### Required action
In the data below, find the lines containing "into" and say how many there are, nothing more.

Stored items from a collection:

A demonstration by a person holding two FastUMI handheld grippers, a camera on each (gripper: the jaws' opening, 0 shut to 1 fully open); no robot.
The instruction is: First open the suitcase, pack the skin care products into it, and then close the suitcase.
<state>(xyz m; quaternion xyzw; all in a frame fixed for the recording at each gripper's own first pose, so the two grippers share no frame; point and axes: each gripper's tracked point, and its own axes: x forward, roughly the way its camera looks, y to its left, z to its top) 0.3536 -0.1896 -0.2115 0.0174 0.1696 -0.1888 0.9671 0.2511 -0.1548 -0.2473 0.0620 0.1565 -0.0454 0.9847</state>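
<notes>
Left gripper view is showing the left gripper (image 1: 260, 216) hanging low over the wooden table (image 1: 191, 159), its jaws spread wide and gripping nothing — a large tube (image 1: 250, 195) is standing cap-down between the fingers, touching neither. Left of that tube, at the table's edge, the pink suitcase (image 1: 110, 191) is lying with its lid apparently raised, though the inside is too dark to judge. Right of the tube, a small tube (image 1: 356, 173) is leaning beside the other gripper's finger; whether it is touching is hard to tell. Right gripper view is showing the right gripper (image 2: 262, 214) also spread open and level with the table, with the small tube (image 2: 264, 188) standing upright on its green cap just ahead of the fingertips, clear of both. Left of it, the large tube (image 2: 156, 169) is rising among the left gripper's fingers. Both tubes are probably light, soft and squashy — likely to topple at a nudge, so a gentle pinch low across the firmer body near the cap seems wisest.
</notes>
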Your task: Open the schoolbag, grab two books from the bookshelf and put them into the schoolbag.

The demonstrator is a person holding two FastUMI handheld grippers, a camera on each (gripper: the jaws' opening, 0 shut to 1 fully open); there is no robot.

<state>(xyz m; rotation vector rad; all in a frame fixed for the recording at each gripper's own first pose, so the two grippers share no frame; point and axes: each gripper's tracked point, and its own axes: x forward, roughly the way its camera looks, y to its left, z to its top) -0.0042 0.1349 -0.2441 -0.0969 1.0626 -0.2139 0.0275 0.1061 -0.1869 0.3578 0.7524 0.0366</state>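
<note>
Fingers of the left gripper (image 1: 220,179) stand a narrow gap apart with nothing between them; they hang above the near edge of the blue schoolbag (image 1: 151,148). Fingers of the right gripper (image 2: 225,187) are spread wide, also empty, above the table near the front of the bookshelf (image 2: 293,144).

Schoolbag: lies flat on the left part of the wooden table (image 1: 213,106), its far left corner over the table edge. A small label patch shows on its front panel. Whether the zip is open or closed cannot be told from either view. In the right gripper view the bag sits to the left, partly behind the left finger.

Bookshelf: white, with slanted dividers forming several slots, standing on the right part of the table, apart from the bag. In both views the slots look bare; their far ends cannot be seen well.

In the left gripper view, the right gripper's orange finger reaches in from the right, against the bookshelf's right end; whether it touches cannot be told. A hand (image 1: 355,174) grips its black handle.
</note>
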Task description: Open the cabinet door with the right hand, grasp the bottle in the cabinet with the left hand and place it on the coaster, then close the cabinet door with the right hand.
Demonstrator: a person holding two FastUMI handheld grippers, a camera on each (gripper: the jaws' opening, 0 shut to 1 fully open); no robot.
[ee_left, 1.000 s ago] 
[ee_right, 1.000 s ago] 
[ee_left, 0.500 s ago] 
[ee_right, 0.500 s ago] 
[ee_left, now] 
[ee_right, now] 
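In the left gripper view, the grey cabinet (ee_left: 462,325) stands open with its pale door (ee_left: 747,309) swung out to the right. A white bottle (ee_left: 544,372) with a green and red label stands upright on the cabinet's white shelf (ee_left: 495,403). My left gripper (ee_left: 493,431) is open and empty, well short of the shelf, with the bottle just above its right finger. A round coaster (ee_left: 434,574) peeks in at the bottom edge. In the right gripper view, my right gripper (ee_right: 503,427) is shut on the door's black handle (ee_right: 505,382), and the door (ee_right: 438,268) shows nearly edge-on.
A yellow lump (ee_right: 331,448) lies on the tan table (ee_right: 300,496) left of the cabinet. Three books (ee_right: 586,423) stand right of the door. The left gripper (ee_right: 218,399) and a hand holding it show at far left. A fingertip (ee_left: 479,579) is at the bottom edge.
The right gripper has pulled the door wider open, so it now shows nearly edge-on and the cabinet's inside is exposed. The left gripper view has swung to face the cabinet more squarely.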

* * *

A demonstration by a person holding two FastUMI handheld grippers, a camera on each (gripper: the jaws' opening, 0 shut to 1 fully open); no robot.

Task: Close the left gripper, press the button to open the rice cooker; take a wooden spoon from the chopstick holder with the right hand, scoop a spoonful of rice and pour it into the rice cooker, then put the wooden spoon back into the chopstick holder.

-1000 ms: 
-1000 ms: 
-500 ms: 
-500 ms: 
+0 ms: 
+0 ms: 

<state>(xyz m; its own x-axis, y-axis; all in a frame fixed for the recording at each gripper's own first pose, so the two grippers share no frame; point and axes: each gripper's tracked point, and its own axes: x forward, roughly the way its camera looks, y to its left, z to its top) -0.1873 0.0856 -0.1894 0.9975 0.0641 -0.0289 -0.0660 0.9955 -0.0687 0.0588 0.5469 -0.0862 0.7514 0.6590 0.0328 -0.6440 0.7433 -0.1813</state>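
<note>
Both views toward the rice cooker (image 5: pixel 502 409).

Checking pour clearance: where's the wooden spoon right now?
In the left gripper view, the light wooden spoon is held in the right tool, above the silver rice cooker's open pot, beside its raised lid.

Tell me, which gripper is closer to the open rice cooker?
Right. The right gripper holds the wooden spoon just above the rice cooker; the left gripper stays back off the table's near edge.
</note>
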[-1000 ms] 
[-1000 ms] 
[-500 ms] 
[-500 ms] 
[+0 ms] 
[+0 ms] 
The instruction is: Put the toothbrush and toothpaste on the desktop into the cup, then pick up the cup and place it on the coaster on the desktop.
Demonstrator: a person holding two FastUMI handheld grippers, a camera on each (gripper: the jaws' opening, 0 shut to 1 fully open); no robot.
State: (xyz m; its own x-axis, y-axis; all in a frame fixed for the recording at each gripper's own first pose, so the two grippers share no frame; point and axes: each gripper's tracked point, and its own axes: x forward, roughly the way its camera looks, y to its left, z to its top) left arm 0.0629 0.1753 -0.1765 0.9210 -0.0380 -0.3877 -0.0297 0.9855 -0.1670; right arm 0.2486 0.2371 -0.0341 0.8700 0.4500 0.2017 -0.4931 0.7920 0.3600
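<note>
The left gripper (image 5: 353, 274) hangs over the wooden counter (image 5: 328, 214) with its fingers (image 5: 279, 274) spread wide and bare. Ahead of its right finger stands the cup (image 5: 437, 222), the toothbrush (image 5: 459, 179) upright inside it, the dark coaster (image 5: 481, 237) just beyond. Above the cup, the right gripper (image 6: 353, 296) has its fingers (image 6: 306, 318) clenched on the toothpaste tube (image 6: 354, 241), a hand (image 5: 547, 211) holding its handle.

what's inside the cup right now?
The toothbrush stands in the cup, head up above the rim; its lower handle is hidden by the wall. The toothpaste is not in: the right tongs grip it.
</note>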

### Answer section
4